/location-snap

Project Integrating Location based picture posting and Viewing.

Primary LanguageTypeScript

location-snap

Project Integrating Location based picture posting and Viewing.

Content:

About

This Project was build as part of Udacitys Cloud Developer Nanodegree graduation project. The scope of the project was to be set by the developer and there were no limitations as to what kind of stacks to use.

Application Scope

Location Snap is a location based public image posting application. Users can signup and login via Auth0 and then proceed to post images.

Each image posted is maped to a physical location in the world(geolocation). Authenticated Users can query for all images in a radius to a geolocation, which both are provided as query parameters.

A list of imageId's and the distance of each image to the user (in km, rounded as integer) will be returned.

With that data, the user can proceed to open a single image. The userId will be added to the list of users who have viewed the image and a presigned url to access the image will be returned to the user, future queries for pictures won't return the one which has just been accessed.

Application Stack

The whole application has been developed using the serverless framework, AWS and Auth0 as Identity provider:

Stack Diagram

While the whole application could have been developed using a single database, it has been split into using DynamoDB for image metadata and Postgres to process location related data:

Postgres is hosted on an AWS RDS Aurora Serverless cluster, thus making the whole application completly 'serverless' without even the need to provision instances.

With the underlying R-Tree structure, Postgres with the PostGIS extension is very efficient at processing location distance queries (implementation chosen is EPSG 4326 with Cartesian plane instead of gegraphical sphere, which results in cheaper computational costs butsome precision loss on longer distances).
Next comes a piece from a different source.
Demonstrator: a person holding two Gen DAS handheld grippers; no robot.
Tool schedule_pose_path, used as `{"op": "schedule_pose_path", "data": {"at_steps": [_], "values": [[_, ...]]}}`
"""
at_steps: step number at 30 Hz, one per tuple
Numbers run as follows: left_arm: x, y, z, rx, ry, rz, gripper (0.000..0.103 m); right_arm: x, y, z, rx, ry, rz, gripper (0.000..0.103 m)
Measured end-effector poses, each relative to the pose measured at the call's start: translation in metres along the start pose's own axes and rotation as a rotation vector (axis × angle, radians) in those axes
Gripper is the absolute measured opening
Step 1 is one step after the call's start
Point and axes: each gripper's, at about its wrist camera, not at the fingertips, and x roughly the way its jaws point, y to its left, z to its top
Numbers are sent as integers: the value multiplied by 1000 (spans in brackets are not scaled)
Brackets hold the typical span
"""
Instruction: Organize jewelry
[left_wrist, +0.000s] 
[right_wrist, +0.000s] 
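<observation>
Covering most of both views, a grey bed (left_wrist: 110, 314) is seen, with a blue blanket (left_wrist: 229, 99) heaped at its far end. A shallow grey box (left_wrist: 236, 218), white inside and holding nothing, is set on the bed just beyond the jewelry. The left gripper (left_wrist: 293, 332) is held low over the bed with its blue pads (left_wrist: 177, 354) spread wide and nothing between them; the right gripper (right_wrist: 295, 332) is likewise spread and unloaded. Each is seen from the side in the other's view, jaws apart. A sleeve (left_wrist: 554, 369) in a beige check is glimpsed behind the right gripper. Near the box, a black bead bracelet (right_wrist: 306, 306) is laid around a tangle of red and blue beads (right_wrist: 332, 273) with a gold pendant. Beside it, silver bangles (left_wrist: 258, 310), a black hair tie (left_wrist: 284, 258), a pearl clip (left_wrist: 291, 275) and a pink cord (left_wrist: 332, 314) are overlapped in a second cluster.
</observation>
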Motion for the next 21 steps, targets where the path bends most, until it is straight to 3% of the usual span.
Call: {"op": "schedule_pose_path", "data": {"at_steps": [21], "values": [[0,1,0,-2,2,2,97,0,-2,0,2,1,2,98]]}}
Choosing this implementation, location-based queries are faster and also much cheaper than with DynamoDB, while at the same time implementing DynamoDB offers easy and efficient future implementation of additional features (for example, adding user interaction such as liking / commenting on pictures).

Demo

A due to data regulations private Demo of the running application can be found here. Please contact me for the password.

Setup

git clone https://github.com/willsamu/location-snap.git

Backend

NOTE: Deploying this configuration will create resources on AWS for which you will be charged according to AWS's pricing conditions.

Signup at Auth0 and create an application with RS256 encrypted signature.

Replace jwksUrl in src/lambda/auth/auth0Authorizer.ts with your Auth0JSON Web Key Set.

Install and setup Serverless for usage with AWS.

cd backend && yarn

Open serverless.yml and Comment/Remove Entity RDSCluser (line 222 - 236).

sls deploy

This deploys the Cloudformation stack to AWS, not including the Aurora Cluster. Alternatively run sls deploy --stage {desiredStageName} to select a different stage.

Open AWS Console -> Secrets Manager, select snap-rds-key-{stage}, and insert a username & password for the Cluster:

{
  "username": "myUsername",
  "password": "mySecurePassword"
}

Uncomment/Add the RDSCluster again.

Finally and for further deploys, run sls deploy again.

Frontend

cd frontend && yarn

Edit the config.ts file with the apiId provided from Api Gateway, and the region you've used for deployment (default eu-central-1).

Populate authConfig.domain and authConfig.clienId with your Auth0 App resources.

Add the url {hostingUrl}/callback as valid callback url in the Auth0 Console.

Optionally set another reactPassword which blocks the page content from public access.